**EXERCISE BRIEF**
From the records below, copy out exactly the lines from the one containing "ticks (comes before" to the one containing "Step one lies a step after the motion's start", both included. Add nothing else.

= = =

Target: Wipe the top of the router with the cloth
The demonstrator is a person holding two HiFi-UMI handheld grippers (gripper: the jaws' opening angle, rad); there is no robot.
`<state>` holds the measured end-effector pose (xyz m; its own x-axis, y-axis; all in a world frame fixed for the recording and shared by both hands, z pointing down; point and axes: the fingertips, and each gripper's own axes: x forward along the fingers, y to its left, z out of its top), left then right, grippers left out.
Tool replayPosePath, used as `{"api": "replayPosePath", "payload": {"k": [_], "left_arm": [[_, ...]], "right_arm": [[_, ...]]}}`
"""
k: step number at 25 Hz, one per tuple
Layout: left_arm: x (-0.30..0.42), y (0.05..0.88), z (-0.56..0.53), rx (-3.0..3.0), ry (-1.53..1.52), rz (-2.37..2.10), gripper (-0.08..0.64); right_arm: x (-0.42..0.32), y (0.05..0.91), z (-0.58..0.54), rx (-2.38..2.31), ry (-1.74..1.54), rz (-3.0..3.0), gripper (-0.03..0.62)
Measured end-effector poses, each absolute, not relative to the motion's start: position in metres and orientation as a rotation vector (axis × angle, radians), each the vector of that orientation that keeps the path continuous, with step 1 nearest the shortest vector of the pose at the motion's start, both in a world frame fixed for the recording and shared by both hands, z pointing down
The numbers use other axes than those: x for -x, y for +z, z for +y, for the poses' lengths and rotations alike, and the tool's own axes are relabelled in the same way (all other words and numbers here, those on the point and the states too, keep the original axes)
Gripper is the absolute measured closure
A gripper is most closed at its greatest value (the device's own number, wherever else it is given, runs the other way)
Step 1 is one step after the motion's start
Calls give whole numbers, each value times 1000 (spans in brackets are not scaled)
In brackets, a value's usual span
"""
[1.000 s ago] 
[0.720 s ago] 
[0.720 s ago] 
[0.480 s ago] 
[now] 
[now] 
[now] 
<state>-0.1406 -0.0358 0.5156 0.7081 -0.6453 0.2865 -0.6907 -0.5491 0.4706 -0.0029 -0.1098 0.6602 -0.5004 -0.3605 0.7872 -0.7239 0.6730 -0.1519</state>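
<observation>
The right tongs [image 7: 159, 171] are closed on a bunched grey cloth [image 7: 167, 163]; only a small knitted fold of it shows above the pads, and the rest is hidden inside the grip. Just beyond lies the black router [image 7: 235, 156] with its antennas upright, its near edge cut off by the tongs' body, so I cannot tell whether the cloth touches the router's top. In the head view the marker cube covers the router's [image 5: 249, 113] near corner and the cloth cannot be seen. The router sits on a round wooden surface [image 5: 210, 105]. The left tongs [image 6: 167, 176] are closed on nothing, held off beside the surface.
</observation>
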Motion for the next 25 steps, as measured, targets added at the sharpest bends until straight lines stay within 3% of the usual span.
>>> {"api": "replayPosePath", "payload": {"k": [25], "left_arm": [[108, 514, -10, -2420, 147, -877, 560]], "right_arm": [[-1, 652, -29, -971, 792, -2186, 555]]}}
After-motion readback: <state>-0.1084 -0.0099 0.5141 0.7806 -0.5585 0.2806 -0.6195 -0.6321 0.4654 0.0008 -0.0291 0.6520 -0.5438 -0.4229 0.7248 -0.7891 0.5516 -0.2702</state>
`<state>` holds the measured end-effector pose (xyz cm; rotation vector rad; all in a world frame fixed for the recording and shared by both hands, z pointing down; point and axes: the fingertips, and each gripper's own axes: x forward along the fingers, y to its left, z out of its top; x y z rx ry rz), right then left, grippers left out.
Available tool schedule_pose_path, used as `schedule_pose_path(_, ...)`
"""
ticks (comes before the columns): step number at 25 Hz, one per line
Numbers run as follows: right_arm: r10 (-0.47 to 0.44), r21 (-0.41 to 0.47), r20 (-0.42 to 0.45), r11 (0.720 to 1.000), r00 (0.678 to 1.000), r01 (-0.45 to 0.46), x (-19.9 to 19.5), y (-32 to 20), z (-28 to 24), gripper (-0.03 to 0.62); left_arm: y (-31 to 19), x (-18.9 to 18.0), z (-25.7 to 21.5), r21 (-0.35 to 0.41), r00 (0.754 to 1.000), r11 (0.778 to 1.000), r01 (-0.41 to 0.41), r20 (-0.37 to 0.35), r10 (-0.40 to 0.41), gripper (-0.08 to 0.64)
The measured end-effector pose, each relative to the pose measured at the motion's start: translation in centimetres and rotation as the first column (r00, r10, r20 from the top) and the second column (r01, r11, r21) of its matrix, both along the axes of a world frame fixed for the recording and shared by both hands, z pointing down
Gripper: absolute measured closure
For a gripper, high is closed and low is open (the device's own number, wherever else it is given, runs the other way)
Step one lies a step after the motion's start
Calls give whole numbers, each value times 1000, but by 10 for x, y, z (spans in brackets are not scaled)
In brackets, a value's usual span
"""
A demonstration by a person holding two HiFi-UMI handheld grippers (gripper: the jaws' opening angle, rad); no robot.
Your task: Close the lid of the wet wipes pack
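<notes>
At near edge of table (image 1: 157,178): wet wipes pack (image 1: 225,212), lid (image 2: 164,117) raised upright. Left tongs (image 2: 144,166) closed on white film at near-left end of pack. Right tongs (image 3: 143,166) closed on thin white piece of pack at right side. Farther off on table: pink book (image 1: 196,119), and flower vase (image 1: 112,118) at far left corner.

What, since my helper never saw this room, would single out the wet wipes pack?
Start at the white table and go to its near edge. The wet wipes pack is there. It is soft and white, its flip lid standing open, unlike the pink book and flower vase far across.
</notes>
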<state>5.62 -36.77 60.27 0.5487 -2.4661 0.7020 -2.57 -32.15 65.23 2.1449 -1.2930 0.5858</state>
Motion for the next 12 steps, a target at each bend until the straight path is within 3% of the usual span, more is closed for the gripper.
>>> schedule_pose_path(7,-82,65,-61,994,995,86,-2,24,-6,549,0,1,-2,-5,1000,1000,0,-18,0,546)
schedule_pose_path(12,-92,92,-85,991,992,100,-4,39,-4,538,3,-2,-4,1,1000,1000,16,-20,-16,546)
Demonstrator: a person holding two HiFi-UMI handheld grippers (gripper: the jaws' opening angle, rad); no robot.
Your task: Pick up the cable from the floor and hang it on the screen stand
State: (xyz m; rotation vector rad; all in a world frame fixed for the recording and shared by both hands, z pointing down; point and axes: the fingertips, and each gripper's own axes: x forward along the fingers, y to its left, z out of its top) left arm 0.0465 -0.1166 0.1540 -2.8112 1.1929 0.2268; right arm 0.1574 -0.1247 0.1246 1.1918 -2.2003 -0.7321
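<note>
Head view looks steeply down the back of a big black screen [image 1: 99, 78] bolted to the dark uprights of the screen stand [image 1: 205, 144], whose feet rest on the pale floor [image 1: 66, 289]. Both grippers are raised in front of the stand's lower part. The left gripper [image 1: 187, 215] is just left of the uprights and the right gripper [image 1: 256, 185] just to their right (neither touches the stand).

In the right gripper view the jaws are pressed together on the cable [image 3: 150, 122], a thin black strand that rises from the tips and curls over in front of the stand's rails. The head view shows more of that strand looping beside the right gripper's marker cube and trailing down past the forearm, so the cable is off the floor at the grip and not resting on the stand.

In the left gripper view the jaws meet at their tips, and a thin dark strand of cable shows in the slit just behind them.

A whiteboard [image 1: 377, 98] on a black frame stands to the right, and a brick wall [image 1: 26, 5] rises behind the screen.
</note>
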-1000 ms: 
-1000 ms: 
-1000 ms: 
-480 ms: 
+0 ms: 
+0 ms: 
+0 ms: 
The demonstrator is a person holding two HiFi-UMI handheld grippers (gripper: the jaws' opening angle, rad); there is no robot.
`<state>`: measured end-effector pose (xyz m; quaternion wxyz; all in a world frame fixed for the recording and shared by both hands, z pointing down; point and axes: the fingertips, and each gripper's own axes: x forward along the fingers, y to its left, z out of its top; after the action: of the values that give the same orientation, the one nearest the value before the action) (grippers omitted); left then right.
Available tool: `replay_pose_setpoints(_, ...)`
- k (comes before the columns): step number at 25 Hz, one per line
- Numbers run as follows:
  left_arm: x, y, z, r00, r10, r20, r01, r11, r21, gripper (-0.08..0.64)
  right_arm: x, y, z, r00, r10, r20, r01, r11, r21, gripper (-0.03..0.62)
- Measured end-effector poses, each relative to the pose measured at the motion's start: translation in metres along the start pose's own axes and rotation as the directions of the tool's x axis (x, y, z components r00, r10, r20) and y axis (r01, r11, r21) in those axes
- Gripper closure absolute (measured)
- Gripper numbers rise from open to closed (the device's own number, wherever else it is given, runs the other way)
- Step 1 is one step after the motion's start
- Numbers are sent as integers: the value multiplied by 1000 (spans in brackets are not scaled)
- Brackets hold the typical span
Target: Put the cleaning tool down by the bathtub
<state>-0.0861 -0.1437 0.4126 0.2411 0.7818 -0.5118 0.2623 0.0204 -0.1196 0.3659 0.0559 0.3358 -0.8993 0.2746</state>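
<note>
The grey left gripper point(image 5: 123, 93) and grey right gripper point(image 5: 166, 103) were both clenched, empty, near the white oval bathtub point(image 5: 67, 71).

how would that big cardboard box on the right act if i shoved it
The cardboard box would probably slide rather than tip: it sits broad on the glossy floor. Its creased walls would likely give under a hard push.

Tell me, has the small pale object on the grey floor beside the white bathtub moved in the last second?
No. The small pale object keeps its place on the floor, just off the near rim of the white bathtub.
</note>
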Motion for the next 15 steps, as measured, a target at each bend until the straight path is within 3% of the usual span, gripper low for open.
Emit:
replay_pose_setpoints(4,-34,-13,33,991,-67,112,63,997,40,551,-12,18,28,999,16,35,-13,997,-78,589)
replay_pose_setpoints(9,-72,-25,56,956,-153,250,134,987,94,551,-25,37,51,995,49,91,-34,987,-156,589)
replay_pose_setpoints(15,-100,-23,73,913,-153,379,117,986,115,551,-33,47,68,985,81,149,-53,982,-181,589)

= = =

**PROBLEM SOLUTION**
ticks (comes before the columns): step number at 25 Hz, one per line
Numbers run as follows: right_arm: r10 (-0.47 to 0.44), r21 (-0.41 to 0.47), r20 (-0.42 to 0.45), r11 (0.720 to 1.000), r00 (0.678 to 1.000), r01 (-0.45 to 0.46), x (-19.9 to 19.5), y (-32 to 20), z (-28 to 24), gripper (-0.03 to 0.62); left_arm: y (-31 to 19), x (-18.9 to 18.0), z (-25.7 to 21.5), r21 (-0.35 to 0.41), r00 (0.754 to 1.000), r11 (0.778 to 1.000), r01 (-0.41 to 0.41), r20 (-0.37 to 0.35), r10 (-0.40 to 0.41), gripper (-0.08 to 0.64)
The measured end-effector pose, each relative to the pose measured at the motion's start: translation in centimetres and rotation as the first column (r00, r10, r20 from the top) and the second column (r01, r11, r21) of its matrix, both along the axes of a world frame fixed for the recording and shared by both hands, z pointing down
Gripper: absolute measured closure
For a gripper, high is closed and low is open (the device's own number, wherever else it is given, runs the other way)
Step one lies a step after the motion's start

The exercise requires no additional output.